Zimbabwean Banks Cautious with Lending Amid Election Uncertainty and Currency Transition

Spread the love

HARARE – Zimbabwean banks are holding onto nearly US$3 billion in deposits, yet only half of this amount is being loaned out, citing concerns over the nature of deposits, upcoming 2028 elections, and the anticipated end of the multicurrency system in 2030.

In an interview with Business Weekly, Lawrence Nyazema, president of the Bankers Association of Zimbabwe (BAZ) and CEO of CBZ Holdings, estimated that local banks hold about US$2.7 billion in deposits, with nearly 90 percent in foreign currency. Including credit lines contributing an additional US$300-400 million, the total available lending pool is around US$3 billion.

Despite this substantial pool, banks have only advanced approximately US$1.5 billion, resulting in a low loan-to-deposit ratio compared to regional and international markets.

“Banks in Namibia lend roughly 80 percent of their deposits, reserving 20 percent for liquidity. In our case, due to the multicurrency system and a high proportion of demand deposits, we maintain a larger liquidity buffer to meet cash withdrawal needs,” Nyazema explained.

Zimbabwe’s economy heavily relies on cash, particularly foreign currency. Consequently, banks set aside nearly US$1 billion in nostro accounts and cash to ensure immediate availability for client withdrawals. This cautious approach aims to avoid repeating past trust issues in the banking sector.

Nyazema suggested converting current deposits into savings or fixed deposits to improve the loan-to-deposit ratio, noting that the current structure, with 90 percent of deposits in current accounts, necessitates funds be accessible on demand. He also mentioned relying on credit lines, though these can be expensive, with interest rates above 10 percent.

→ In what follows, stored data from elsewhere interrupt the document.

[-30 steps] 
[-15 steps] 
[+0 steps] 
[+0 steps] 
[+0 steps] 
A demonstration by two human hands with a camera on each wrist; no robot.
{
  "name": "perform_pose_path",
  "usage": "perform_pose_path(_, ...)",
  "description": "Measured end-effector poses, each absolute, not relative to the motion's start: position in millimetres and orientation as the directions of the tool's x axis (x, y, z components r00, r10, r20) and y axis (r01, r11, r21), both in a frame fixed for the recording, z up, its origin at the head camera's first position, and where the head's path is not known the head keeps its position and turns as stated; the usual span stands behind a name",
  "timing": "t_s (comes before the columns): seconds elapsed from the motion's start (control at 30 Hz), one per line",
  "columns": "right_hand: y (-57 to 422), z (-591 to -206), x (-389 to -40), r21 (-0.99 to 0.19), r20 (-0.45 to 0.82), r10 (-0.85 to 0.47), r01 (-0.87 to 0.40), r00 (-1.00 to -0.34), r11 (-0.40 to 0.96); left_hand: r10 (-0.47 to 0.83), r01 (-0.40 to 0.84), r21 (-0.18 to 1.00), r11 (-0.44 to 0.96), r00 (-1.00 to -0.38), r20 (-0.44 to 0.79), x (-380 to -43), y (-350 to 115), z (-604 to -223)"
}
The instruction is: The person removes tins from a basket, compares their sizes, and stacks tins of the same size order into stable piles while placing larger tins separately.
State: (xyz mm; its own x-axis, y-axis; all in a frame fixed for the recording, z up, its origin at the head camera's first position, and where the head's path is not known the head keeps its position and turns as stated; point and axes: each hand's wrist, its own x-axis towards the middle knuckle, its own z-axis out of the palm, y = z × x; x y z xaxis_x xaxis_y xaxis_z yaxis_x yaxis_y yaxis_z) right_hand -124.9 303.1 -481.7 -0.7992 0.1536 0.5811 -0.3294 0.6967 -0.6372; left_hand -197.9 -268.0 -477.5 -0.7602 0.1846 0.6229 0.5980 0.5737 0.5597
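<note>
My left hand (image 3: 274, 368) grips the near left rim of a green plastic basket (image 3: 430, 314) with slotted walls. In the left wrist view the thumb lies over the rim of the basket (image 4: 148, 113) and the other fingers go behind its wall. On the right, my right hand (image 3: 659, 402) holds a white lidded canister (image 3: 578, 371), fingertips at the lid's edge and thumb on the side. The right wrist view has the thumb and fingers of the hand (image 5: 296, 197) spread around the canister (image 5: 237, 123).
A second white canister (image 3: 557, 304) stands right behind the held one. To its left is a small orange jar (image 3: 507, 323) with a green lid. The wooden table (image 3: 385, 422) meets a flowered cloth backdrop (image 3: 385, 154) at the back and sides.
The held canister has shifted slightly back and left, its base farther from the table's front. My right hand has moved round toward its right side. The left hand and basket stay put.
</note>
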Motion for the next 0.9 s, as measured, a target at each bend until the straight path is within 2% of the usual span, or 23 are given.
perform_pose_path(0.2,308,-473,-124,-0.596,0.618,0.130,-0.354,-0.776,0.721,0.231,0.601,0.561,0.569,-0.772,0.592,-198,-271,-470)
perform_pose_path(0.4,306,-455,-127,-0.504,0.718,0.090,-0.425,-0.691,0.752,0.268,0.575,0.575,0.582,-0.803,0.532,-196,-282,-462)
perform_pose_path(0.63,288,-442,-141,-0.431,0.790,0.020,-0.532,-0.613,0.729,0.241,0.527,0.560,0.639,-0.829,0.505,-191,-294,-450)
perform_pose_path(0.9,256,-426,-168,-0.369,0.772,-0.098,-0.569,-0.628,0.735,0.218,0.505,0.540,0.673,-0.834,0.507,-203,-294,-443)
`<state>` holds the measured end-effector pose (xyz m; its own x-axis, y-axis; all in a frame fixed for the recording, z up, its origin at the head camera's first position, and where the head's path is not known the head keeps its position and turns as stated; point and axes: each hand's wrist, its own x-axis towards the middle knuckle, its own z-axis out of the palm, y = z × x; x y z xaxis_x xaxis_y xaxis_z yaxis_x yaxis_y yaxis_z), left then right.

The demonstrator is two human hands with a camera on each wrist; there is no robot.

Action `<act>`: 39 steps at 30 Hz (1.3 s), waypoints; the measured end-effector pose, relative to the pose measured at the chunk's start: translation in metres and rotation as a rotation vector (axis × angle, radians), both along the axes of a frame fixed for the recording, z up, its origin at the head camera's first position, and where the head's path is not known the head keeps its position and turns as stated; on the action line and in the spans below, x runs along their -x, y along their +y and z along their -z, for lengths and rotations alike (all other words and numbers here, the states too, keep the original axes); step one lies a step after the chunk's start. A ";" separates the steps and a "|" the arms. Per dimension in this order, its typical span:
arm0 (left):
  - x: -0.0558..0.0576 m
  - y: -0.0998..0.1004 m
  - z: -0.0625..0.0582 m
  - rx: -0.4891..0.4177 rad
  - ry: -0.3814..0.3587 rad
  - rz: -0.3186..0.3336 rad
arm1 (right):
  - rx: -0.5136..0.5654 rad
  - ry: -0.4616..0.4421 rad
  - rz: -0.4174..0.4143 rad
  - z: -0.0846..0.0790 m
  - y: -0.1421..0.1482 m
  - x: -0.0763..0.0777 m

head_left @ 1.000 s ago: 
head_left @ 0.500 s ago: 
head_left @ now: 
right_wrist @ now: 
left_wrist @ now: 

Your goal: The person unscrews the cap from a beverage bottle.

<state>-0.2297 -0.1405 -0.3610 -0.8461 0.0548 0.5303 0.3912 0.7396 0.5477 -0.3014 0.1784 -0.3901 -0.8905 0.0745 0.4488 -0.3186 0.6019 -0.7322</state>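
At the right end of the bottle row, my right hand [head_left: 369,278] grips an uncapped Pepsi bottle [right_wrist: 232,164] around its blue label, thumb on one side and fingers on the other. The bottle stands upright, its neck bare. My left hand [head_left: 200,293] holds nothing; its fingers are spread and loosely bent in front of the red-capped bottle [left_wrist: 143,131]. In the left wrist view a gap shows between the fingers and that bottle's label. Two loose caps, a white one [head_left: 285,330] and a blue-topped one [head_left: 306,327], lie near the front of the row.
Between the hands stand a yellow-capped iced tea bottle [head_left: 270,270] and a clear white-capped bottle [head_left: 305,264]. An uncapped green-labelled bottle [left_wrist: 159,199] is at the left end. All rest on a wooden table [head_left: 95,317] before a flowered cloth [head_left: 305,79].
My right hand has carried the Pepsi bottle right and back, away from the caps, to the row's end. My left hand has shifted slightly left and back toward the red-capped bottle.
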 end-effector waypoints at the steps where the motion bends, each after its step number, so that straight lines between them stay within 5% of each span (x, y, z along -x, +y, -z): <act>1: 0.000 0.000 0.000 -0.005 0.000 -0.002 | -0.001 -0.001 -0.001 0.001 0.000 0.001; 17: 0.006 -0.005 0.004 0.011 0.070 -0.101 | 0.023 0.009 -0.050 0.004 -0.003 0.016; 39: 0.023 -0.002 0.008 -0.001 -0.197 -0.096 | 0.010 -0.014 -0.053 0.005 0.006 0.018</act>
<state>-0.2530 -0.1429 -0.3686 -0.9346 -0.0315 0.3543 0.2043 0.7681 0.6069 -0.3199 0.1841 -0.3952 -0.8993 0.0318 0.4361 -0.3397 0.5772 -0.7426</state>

The Central Bank’s decision to raise the statutory reserve requirement for US dollar balances from 15 percent to 20 percent has also contributed to a more cautious lending environment. This measure aims to prevent a recurrence of the Zimbabwe Asset Management Company (ZAMCO) situation, which became a burden for taxpayers due to a high volume of non-performing loans (NPLs).

Regarding reports of banks’ hesitancy to grant loan applications extending past 2028 due to the 2030 deadline for the end of the multicurrency system, Nyazema acknowledged that banks might prefer shorter tenures to manage loan facilities ahead of the 2030 deadline.

“Well, for working capital facilities, the tenure tends to be one year. For medium-term financing, such as capital expenditure, the average tenure is around three years. The market can push out to five years, but some banks may be cautious, preferring tenures that end by 2028 or 2029 to allow clients time to pay,” Nyazema said.

Despite the Government’s extension of the multicurrency tenure to 2030, some banks remain cautious about lending beyond 2028, highlighting concerns about policy reversals and uncertainties, especially as elections approach.

Zimbabwe National Chamber of Commerce (ZNCC) president, Mike Kamungeremu, noted that before the extension, banks were not lending beyond 2025 but have now extended to about 2028.

“When the Government announced the extension to 2030, most banks waited until the monetary policy confirmed it before adjusting their lending periods. Some banks have now extended tenures to around 2028,” Kamungeremu said.

Economist Tinevimbo Shava emphasized the potential negative impact on economic growth due to banks’ cautious lending approach.

“Banks’ hesitation to lend beyond 2028 signals a lack of confidence in the Government’s ability to maintain consistent economic policies, crucial for long-term investments and economic stability,” Shava said.

Economic analyst Namatai Maeresera echoed similar concerns, citing the Government’s history of abrupt policy changes, especially around election times, creating an environment of uncertainty.

“The extension of the multicurrency tenure to 2030 was supposed to provide stability and predictability. However, the fear of potential policy shifts in an election year overshadows this positive development,” Maeresera noted.

The Government faces the challenge of demonstrating its commitment to stability and consistency through actions, not just promises, to restore confidence in the long-term economic outlook. As Shava pointed out, “Economic stability and growth hinge on predictable and reliable Government policies. Without this, the private sector will always remain cautious, and economic progress will be hampered.”